Exercise objective ::
Beginning at the line that contains "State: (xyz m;" and ending at the last line of the entries, write out each line exactly; include nothing outside that span.
[[ Supplied material, beginning ]]
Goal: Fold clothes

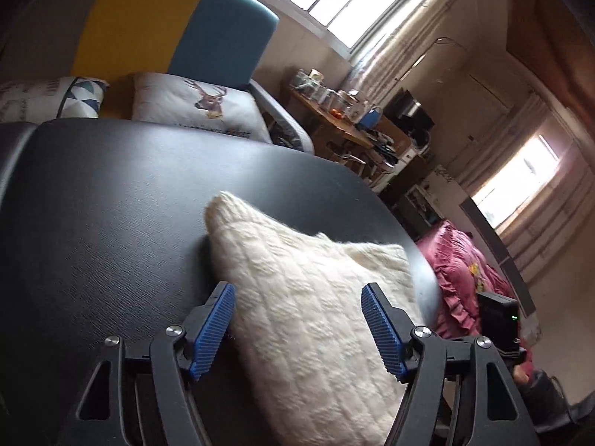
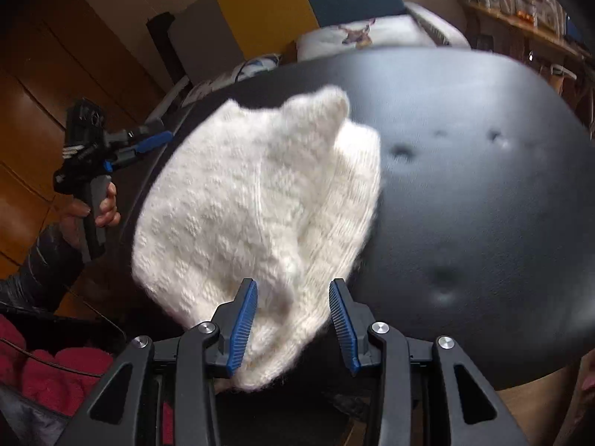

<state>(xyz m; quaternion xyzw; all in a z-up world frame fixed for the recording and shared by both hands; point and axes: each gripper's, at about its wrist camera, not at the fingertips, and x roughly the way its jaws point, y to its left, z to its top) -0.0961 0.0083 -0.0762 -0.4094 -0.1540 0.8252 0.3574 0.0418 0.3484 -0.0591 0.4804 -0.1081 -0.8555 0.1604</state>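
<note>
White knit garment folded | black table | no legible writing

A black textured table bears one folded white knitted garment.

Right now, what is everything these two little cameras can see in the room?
knitted garment: one, white, lying folded on the black surface, between both pairs of fingers
padded surface: one, black, dimpled, under the garment
headboard: one, yellow and blue, behind the pillows
deer pillow: one, white with a deer print, beyond the surface
patterned pillow: one, white with triangles, beside the deer pillow
wooden shelf: one, brown, crowded with jars, under the window
pink bedding: one, ruffled, past the surface's edge
left gripper: black with blue pads, open, garment between them
right gripper: same, open over the garment's near corner
hand: one, holding the left gripper's handle
</note>
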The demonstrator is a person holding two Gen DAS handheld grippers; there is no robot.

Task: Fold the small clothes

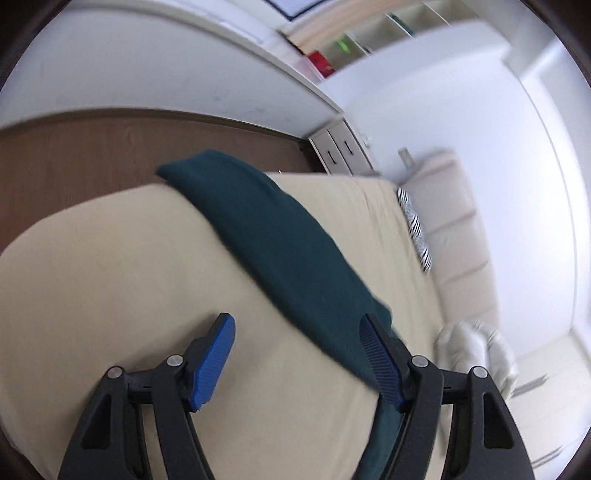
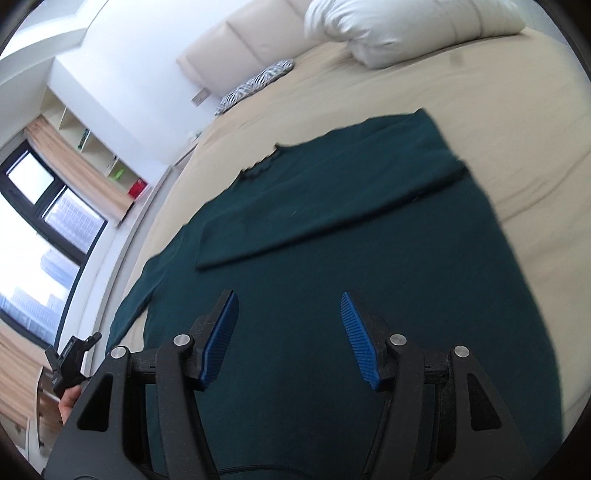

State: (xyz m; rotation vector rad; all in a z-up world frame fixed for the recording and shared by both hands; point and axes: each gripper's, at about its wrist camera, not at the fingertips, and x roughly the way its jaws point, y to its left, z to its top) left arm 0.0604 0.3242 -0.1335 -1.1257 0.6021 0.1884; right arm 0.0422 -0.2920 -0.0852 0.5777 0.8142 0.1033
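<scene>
A dark green long-sleeved top (image 2: 332,258) lies flat on the beige bed (image 2: 498,96), with one sleeve folded across its body (image 2: 332,192). My right gripper (image 2: 290,332) is open and empty, hovering just above the top's lower body. In the left wrist view the same top (image 1: 280,243) runs as a long green strip across the bed (image 1: 110,277). My left gripper (image 1: 299,354) is open and empty above the bed's edge, its right finger over the green cloth. The left gripper also shows in the right wrist view (image 2: 70,358), held at the bed's left side.
A white pillow (image 2: 406,26) and a zebra-striped cushion (image 2: 255,85) lie at the head of the bed by the padded headboard (image 2: 240,37). A window (image 2: 40,229) and shelves (image 2: 96,147) stand to the left. Wooden floor (image 1: 92,155) and a white cabinet (image 1: 343,147) lie beyond the bed.
</scene>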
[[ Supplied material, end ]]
Response ::
State: (xyz m; rotation vector rad; all in a z-up world frame fixed for the recording and shared by both hands; point and axes: each gripper's, at about its wrist camera, not at the fingertips, and x roughly the way its jaws point, y to its left, z to its top) left arm 0.0604 0.3242 -0.1335 -1.1257 0.6021 0.1884; right arm 0.0422 -0.2920 -0.0852 0.5777 0.8142 0.1033
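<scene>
A dark green long-sleeved top (image 2: 332,258) lies flat on the beige bed (image 2: 498,96), with one sleeve folded across its body (image 2: 332,192). My right gripper (image 2: 290,332) is open and empty, hovering just above the top's lower body. In the left wrist view the same top (image 1: 280,243) runs as a long green strip across the bed (image 1: 110,277). My left gripper (image 1: 299,354) is open and empty above the bed's edge, its right finger over the green cloth. The left gripper also shows in the right wrist view (image 2: 70,358), held at the bed's left side.
A white pillow (image 2: 406,26) and a zebra-striped cushion (image 2: 255,85) lie at the head of the bed by the padded headboard (image 2: 240,37). A window (image 2: 40,229) and shelves (image 2: 96,147) stand to the left. Wooden floor (image 1: 92,155) and a white cabinet (image 1: 343,147) lie beyond the bed.
</scene>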

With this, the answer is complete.